Master of Science (MS)


Biological Sciences

Committee Director

Sara M. Maxwell

Committee Member

Elliott L. Hazen

Committee Member

Holly D. Gaff


Understanding the drivers that lead to interaction between target species in a fishery and marine mammals is a critical aspect in efforts to reduce bycatch. In the California drift gillnet fishery static management approaches and gear changes have reduced bycatch but neither measure ascertains the underlying dynamics causing bycatch events. To avoid further potentially drastic measures such as hard caps, dynamic management approaches that consider the scales relevant to physical dynamics, animal movement and human use could be implemented.
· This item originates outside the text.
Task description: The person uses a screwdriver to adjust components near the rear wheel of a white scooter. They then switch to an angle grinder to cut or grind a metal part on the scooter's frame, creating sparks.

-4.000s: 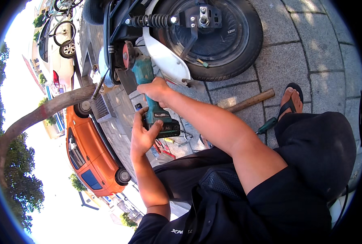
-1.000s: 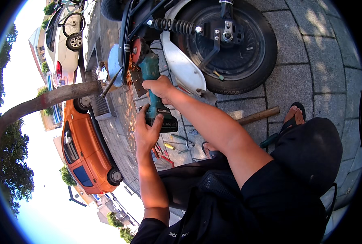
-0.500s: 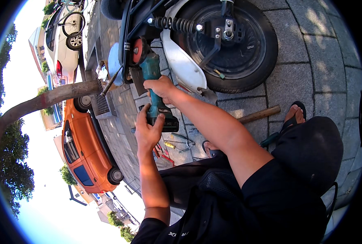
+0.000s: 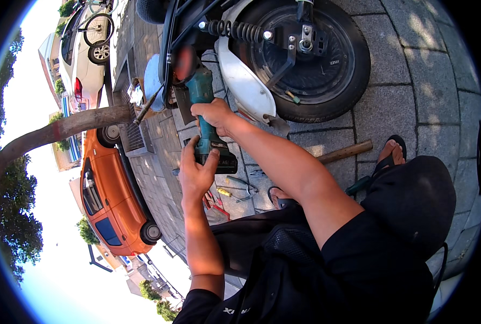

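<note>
A teal cordless angle grinder is held in both my hands, its red disc smeared by motion against the black scooter frame. My right hand wraps round the middle of its body. Around the rear end, by the black battery, my left hand is closed. Just right of the disc are the scooter's coil shock absorber, white fender and rear wheel. Exactly where the disc meets the frame is hard to make out.
On the paving lie a yellow-handled screwdriver, red-handled pliers and a wooden handle. My sandalled feet are close by. A tree trunk, an orange car and a white car stand to the left.
The grinder's disc, sharp before, is now a blur, as if spinning. Both hands keep the same grip, and the view has shifted slightly.
</note>
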The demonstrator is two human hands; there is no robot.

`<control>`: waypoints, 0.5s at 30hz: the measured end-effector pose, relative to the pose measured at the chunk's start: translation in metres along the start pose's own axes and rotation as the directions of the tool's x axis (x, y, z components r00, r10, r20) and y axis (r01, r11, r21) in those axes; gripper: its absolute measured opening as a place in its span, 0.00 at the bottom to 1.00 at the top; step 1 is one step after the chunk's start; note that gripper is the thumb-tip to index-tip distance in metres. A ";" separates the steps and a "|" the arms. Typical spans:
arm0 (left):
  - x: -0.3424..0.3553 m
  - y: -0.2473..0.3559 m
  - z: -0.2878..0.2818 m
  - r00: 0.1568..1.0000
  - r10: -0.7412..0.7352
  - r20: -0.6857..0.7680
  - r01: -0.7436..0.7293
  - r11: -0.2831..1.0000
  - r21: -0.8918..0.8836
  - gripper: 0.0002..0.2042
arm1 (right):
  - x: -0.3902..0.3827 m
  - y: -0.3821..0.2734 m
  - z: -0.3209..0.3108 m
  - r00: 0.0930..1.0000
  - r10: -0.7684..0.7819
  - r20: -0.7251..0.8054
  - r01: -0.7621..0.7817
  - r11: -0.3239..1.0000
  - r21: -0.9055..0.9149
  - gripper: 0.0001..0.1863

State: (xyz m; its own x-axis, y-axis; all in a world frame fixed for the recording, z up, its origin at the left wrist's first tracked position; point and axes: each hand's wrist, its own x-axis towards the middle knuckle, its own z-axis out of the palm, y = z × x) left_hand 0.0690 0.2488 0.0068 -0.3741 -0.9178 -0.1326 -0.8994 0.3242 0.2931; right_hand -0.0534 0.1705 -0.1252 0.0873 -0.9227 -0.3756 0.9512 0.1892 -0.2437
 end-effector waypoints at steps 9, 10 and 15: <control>0.004 -0.001 0.001 0.997 0.075 0.011 -0.075 0.996 0.037 0.30 | 0.004 -0.001 -0.002 1.000 -0.011 -0.014 0.011 1.000 -0.021 0.09; 0.004 -0.002 0.002 0.996 0.086 0.010 -0.086 0.996 0.034 0.30 | 0.004 -0.001 -0.002 1.000 -0.014 -0.017 0.014 0.999 -0.029 0.09; 0.007 -0.008 0.005 0.999 -0.002 0.034 0.003 0.999 -0.043 0.30 | 0.001 -0.005 -0.001 0.999 -0.018 -0.031 0.017 0.999 -0.032 0.09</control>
State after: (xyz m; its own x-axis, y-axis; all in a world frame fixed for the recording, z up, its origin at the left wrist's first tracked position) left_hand 0.0722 0.2412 -0.0015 -0.3798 -0.9102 -0.1653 -0.8902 0.3111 0.3328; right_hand -0.0588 0.1688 -0.1250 0.0612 -0.9151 -0.3986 0.9426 0.1843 -0.2785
A key component to this approach is determining the factors that lead to fisheries interactions. Using 25 years (1990-2014) of National Oceanic and Atmospheric Administration fisheries’ observer data from the California drift gillnet fishery, we model the relative probability of bycatch (presence–absence) of four cetacean species in the California Current System (short-beaked common dolphin Delphinus delphis, northern right whale dolphins Lissodelphis borealis, Risso’s dolphins Grampus griseus, and Pacific white-sided dolphins Lagenorhynchus obliquidens). Due to the nature of protected species bycatch, these are rare-events, which cause a large amount of absences (zeros) in each species’ dataset. Using a data-assimilative configuration of the Regional Ocean Modeling System, we determined the capabilities of a flexible machine-learning algorithm to handle these zero-inflated datasets in order to explore the physical drivers of cetacean bycatch in the California drift gillnet fishery. Results suggest that cetacean bycatch probability has a complex relationship with the physical environment, with mesoscale variability acting as a strong driver. Through the modeling process, we observed varied responses to the range of sample sizes in the zero-inflated datasets, determining the minimum number of presences capable of building an accurate model. The selection of predictor variables and model evaluation statistics were found to play an important role in assessing the biological significance of our species distribution models. These results highlight the statistical capability (and incapability) of modeling techniques to predict the complex nature driving fishery interaction of cetacean bycatch in the California drift gillnet fishery. By determining where fisheries interactions are most likely to occur, we can inform near real-time management approaches to reduce bycatch while still allowing fishermen to meet their catch quotas.